### Work task
Return the data below unchanged, without images.

### Data
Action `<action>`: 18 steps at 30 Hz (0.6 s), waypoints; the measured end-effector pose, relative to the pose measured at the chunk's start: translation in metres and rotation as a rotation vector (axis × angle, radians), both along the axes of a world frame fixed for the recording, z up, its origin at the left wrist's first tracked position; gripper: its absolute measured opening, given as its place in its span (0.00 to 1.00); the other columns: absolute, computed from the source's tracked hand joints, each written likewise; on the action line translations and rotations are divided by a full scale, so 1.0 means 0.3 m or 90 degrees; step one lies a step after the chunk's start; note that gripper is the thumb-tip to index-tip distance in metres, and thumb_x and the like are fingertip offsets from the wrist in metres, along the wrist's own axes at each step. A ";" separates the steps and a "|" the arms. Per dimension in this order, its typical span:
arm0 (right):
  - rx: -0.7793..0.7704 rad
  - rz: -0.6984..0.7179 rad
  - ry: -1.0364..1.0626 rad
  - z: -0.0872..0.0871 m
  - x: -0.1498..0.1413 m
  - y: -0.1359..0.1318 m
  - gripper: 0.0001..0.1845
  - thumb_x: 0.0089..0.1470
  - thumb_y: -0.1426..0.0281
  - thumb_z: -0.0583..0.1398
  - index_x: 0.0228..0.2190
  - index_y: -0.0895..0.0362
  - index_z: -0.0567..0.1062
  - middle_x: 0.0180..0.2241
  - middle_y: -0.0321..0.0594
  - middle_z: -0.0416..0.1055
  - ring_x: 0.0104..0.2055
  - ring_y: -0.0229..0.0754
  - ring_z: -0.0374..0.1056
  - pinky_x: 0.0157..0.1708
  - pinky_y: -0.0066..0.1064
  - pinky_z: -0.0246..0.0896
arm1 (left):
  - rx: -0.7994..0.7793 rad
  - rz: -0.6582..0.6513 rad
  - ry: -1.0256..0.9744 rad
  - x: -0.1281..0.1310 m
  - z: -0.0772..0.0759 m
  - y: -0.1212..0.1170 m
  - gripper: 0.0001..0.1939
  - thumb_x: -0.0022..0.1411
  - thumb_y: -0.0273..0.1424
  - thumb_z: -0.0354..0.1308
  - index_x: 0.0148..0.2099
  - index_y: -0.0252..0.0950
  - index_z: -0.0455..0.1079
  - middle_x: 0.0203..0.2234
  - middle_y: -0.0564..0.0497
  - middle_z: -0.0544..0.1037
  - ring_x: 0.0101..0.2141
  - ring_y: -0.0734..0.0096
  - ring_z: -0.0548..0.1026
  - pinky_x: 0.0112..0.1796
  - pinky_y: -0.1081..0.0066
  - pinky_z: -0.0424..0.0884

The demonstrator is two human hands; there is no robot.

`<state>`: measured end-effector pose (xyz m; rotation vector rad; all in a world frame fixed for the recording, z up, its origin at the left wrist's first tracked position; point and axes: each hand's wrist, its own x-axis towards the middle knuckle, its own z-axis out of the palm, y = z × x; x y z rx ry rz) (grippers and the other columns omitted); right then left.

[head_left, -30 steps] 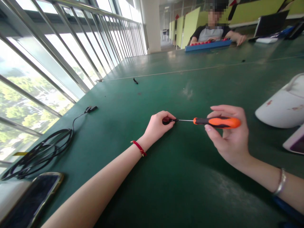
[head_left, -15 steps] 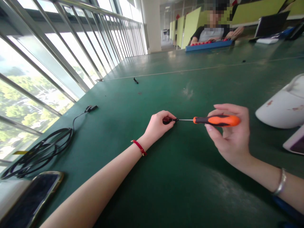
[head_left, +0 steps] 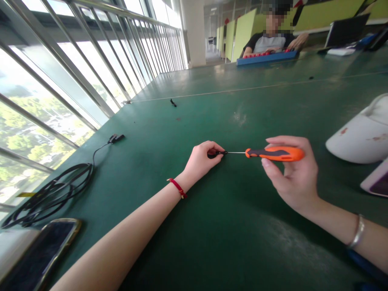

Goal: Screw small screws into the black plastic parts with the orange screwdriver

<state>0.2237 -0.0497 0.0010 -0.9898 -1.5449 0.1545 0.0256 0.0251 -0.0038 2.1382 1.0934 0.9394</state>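
My left hand (head_left: 201,160) rests on the green table (head_left: 212,226) with its fingers pinched round a small black and red part (head_left: 212,153), mostly hidden by the fingers. My right hand (head_left: 291,173) grips the orange and black handle of a thin screwdriver (head_left: 274,153), held level. Its metal tip meets the small part at my left fingertips. A red cord circles my left wrist and a silver bangle my right.
A coiled black cable (head_left: 54,190) and a phone (head_left: 42,254) lie at the left near the window railing. A white curved housing (head_left: 360,133) sits at the right edge. Another person (head_left: 273,38) sits far across the table behind a blue tray (head_left: 266,57).
The screwdriver handle has turned slightly in my right fingers. Both hands stay in place. The far person's hand has shifted a little.
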 end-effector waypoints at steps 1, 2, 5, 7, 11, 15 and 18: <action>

### Exercise solution
Action `<action>`: 18 steps at 30 Hz (0.6 s), waypoints; the measured end-effector pose, relative to the pose measured at the chunk's start: translation in metres and rotation as a rotation vector (axis × angle, radians), both along the axes of a world frame fixed for the recording, z up, its origin at the left wrist's first tracked position; gripper: its absolute measured opening, given as its place in its span (0.00 to 1.00); the other columns: absolute, computed from the source's tracked hand joints, each written likewise; on the action line translations and rotations are divided by a full scale, so 1.0 means 0.3 m or 90 degrees; step one lies a step after the chunk's start; note that gripper is the thumb-tip to index-tip distance in metres, and thumb_x and the like are fingertip offsets from the wrist in metres, along the wrist's own axes at each step. A ";" separates the steps and a "|" the arms. Per dimension in this order, its typical span:
arm0 (right):
  - rx: -0.7793..0.7704 rad
  - rz: -0.6984..0.7179 rad
  - ry: -1.0364..1.0626 rad
  - z: -0.0872..0.0871 m
  - x: -0.1498..0.1413 m
  - y: -0.1359..0.1318 m
  - gripper: 0.0001..0.1845
  - thumb_x: 0.0089..0.1470
  - thumb_y: -0.1426..0.0281
  - thumb_z: -0.0583..0.1398
  - index_x: 0.0228..0.2190
  - index_y: -0.0895..0.0362
  - index_z: -0.0567..0.1062
  - middle_x: 0.0180..0.2241
  - middle_y: -0.0321..0.0594
  - middle_z: -0.0416..0.1055
  - ring_x: 0.0104..0.2055
  - ring_y: -0.0229..0.0754
  - ring_z: -0.0374..0.1056
  - pinky_x: 0.0157..0.1708
  - pinky_y: -0.0066..0.1064
  - pinky_z: -0.0246..0.0896
arm1 (left):
  - rx: -0.7994..0.7793 rad
  - rz: -0.6582..0.6513 rad
  - ry: -1.0256..0.9744 rad
  - x: -0.1281..0.1310 m
  - z: -0.0772..0.0759 m
  - y: -0.1212..0.1170 m
  - gripper: 0.0001..0.1939
  - thumb_x: -0.0022..0.1411
  - thumb_y: -0.0273..0.1424
  - thumb_z: -0.0354..0.1308
  - index_x: 0.0148..0.2099
  - index_y: -0.0252..0.0950
  - index_z: -0.0455..0.1079
  - middle_x: 0.0203..0.2234
  - middle_y: -0.0564..0.0497
  - middle_z: -0.0544..0.1037
  - ring_x: 0.0101..0.2141
  - ring_y: -0.0734..0.0096
  - ring_z: -0.0548..0.1026
  - pinky_x: 0.0112..0.1796
  - pinky_y: -0.1081..0.0066
  - pinky_z: -0.0424..0.0884

The demonstrator is two human hands; there is no robot.

`<state>`: measured end-effector pose (xyz m; rotation vector rad; all in a world frame fixed for the recording, z up, its origin at the left wrist's first tracked position; point and axes: each hand's wrist, its own x-axis towards the middle knuckle, its own z-axis out of the palm, y = z × x; x y z rx ry rz) (grippers and the other columns omitted); right then left.

[head_left, -30 steps] 
[head_left, -15 steps] 
[head_left, +0 steps] 

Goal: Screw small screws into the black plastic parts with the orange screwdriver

<state>0.2237 -0.0497 0.0010 -0.9898 -1.5449 0.1545 0.0256 0.0251 -0.0038 2.1382 1.0934 0.9394</state>
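My left hand (head_left: 201,160) rests on the green table (head_left: 212,226) with its fingers pinched round a small black and red part (head_left: 212,153), mostly hidden by the fingers. My right hand (head_left: 291,173) grips the orange and black handle of a thin screwdriver (head_left: 274,153), held level. Its metal tip meets the small part at my left fingertips. A red cord circles my left wrist and a silver bangle my right.
A coiled black cable (head_left: 54,190) and a phone (head_left: 42,254) lie at the left near the window railing. A white curved housing (head_left: 360,133) sits at the right edge. Another person (head_left: 273,38) sits far across the table behind a blue tray (head_left: 266,57).
The screwdriver handle has turned slightly in my right fingers. Both hands stay in place. The far person's hand has shifted a little.
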 end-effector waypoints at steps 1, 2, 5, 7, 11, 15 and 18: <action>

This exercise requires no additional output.